NBI Region IV-B director Atty. Renato Garbo III (right) with former Director and now Department of Agrarian Reform Adjudication head Atty. Virgilio Mendez (right) and one of his staff Noel Lontoc (left). (Photo supplied)
By Tracy Cabrera
CAPITOL HILL, Washington DC — In 2024, the Philippines retained its Tier 1 status in that year’s Trafficking in Persons (TIP) Report recently released by the US State Department.
Tier 1 ranking is the highest rating given to countries that satisfy the minimum standards for the elimination of trafficking in persons under the US Trafficking Victims Protection Act of 2000.
The Philippines has been on Tier 1 status since 2016.
This is thanks to the Philippine government’s intensified campaign to eliminate human trafficking as a social scourge that inhibits societal and national development.
At the forefront of the campaign is the National Bureau of Investigation that has seriously taken steps to weed out perpetrators of this centuries old concern deeply rooted in abuse and exploitation of the poor by the rich and influential.
Just recently and after intense sleuthing and rigid surveillance, NBI agents received a report of an alleged cybersex den in a barangay in Calapan City in the province of Oriental Mindoro, which identified a certain Leonila Rosales Lontoc as the mastermind behind the hiring of young women sold as prostitutes in Bongabong Town, also in Oriental Mindoro.
According to NBI Region IV-B (Mindoro Occidental and Oriental, Marinduque, Romblon and Palawan) director Atty. Renato Garbo III, an intelligence team led by special investigator (SI) Jose Lito Bangit verified the report but the surveillance operation ended negative. Garbo’s team, however, did not lose hope and after painstaking work was able to contact one of Lontoc’s alleged cohort and recruiter, Angelo Mortel.
On confirming Mortel’s human trafficking activities, Garbo immediately organized an entrapment operation with Bangit posing as a customer at the KW & E Hotel in Barangay Sagana in Bongabong.

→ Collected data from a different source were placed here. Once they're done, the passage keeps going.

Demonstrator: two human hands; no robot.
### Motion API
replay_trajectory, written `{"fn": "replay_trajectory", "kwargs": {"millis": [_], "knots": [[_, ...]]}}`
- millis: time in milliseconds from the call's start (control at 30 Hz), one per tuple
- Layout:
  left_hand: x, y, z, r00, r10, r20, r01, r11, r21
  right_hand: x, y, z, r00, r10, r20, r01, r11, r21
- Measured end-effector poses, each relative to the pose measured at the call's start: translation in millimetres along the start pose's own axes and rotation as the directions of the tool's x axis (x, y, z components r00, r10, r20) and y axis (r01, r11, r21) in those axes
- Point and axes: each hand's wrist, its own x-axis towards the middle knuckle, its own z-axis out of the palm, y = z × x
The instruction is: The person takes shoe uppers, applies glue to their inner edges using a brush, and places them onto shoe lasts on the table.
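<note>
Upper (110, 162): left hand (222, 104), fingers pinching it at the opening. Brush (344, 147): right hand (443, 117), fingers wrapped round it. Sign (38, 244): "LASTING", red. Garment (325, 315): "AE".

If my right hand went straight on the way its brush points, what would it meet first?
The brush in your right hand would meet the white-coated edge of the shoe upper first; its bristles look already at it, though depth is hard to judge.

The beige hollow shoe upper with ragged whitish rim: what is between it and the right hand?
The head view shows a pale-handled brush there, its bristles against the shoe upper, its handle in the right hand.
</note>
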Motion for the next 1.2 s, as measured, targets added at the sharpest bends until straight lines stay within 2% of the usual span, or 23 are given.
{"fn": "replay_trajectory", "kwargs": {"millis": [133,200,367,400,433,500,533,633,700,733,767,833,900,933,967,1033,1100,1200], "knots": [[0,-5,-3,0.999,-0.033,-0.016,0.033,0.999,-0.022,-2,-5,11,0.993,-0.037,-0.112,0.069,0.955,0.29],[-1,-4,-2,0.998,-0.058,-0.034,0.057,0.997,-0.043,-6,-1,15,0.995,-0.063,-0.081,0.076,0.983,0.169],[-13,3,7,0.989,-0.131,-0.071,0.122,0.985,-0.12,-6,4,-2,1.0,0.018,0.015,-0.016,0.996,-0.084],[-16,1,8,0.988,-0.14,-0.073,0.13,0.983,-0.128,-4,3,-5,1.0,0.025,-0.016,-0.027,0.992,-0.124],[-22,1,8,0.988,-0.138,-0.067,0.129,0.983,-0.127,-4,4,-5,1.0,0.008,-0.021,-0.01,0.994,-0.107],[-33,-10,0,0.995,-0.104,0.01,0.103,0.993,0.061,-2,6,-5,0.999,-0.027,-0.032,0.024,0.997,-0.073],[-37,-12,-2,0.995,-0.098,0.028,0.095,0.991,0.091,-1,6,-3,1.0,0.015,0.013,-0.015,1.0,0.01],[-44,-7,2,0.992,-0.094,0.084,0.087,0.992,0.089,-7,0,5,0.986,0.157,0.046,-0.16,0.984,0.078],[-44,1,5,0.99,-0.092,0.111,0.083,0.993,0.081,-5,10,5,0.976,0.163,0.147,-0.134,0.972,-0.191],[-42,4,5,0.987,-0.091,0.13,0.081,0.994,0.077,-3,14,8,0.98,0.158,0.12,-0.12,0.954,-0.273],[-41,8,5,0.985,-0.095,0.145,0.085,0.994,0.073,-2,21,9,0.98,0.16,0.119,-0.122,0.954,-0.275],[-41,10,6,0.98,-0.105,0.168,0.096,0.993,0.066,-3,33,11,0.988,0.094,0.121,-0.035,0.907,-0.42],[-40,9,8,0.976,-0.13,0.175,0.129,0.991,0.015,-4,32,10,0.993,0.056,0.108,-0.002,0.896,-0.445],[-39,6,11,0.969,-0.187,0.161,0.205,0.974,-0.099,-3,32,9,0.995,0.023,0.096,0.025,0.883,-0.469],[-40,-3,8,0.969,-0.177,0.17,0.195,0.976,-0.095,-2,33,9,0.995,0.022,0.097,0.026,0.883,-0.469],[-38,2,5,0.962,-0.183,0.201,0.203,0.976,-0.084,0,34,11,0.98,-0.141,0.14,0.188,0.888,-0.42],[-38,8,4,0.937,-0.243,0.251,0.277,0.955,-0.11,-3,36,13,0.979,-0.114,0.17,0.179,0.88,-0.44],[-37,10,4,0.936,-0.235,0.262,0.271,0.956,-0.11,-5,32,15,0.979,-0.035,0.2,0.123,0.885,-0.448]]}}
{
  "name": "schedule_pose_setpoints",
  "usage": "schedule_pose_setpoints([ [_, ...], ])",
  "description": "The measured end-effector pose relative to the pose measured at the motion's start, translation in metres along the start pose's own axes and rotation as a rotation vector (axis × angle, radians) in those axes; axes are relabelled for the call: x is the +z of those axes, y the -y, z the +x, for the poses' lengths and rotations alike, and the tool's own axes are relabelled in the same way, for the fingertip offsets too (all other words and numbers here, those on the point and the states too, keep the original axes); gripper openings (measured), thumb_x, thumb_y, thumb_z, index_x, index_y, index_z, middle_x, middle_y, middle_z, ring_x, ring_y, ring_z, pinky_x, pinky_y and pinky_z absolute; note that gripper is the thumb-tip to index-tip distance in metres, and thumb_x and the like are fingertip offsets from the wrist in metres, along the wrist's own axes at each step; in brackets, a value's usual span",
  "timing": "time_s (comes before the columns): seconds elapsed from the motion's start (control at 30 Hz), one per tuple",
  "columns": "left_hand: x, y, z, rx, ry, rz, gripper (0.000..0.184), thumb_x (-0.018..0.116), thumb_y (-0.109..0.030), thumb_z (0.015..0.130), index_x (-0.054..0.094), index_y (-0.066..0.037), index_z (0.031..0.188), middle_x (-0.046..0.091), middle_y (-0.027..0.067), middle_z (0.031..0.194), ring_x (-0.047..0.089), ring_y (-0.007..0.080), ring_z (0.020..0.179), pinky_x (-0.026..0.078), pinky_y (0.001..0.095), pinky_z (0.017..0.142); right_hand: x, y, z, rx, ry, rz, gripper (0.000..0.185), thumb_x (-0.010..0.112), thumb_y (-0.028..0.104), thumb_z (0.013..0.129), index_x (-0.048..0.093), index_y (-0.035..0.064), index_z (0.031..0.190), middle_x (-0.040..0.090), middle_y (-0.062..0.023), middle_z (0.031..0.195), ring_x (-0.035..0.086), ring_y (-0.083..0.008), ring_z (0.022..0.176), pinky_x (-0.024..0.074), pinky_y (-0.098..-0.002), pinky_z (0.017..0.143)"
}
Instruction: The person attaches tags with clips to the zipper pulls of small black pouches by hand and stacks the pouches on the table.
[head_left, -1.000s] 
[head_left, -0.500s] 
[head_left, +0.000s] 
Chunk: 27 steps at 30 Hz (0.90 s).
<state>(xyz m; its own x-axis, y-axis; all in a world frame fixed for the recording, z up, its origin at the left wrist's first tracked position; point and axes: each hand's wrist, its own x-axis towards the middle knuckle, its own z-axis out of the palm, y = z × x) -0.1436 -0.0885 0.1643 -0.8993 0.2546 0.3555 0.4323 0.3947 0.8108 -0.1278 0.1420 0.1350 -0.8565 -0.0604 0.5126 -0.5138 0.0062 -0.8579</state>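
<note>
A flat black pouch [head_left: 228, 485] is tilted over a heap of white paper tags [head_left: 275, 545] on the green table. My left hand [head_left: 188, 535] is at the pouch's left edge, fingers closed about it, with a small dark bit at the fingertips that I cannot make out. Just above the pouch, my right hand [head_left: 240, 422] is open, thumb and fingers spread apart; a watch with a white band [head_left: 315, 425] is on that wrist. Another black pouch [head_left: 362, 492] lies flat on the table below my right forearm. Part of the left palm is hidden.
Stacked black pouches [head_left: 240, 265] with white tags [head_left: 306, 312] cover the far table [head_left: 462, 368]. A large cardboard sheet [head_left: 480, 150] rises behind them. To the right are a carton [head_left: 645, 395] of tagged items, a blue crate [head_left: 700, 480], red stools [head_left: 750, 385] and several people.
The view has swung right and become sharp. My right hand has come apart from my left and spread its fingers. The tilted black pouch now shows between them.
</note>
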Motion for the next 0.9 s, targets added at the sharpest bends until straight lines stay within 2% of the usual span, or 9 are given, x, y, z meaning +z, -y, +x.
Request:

On receiving marked money from Bangit, Mortel was quickly nabbed. Three women, two of them minors, were rescued from the clutches of the human trafficking ring. By
The 2024 TIP Report cites the Philippine government’s continued demonstration of serious and sustained efforts in combatting trafficking in persons.
These efforts include investigation and Prosecution of more alleged traffickers, finalizing and adopting Inter-Agency Council Against Trafficking (IACAT) SOPs on the identification and monitoring of trafficking-related corruption cases, promulgating implementing rules and regulations for its amended anti-trafficking law and sentencing nearly all traffickers to significant prison terms.
Ambassador Jose Manuel G. Romualdez thanked the US State Department for acknowledging the efforts of the Philippine government under President Ferdinand ‘Bongbong’ Marcos Jr. to fight human trafficking.
“It has always been the priority of the Marcos administration to protect Filipino workers and other vulnerable members of the society from human traffickers, illegal recruiters, and crime syndicates. With the whole-of-government approach, we will further intensify our campaign to stop trafficking in persons by bringing the perpetrators to justice and identifying and assisting victims as recommended in the Report,” Romualdez stressed.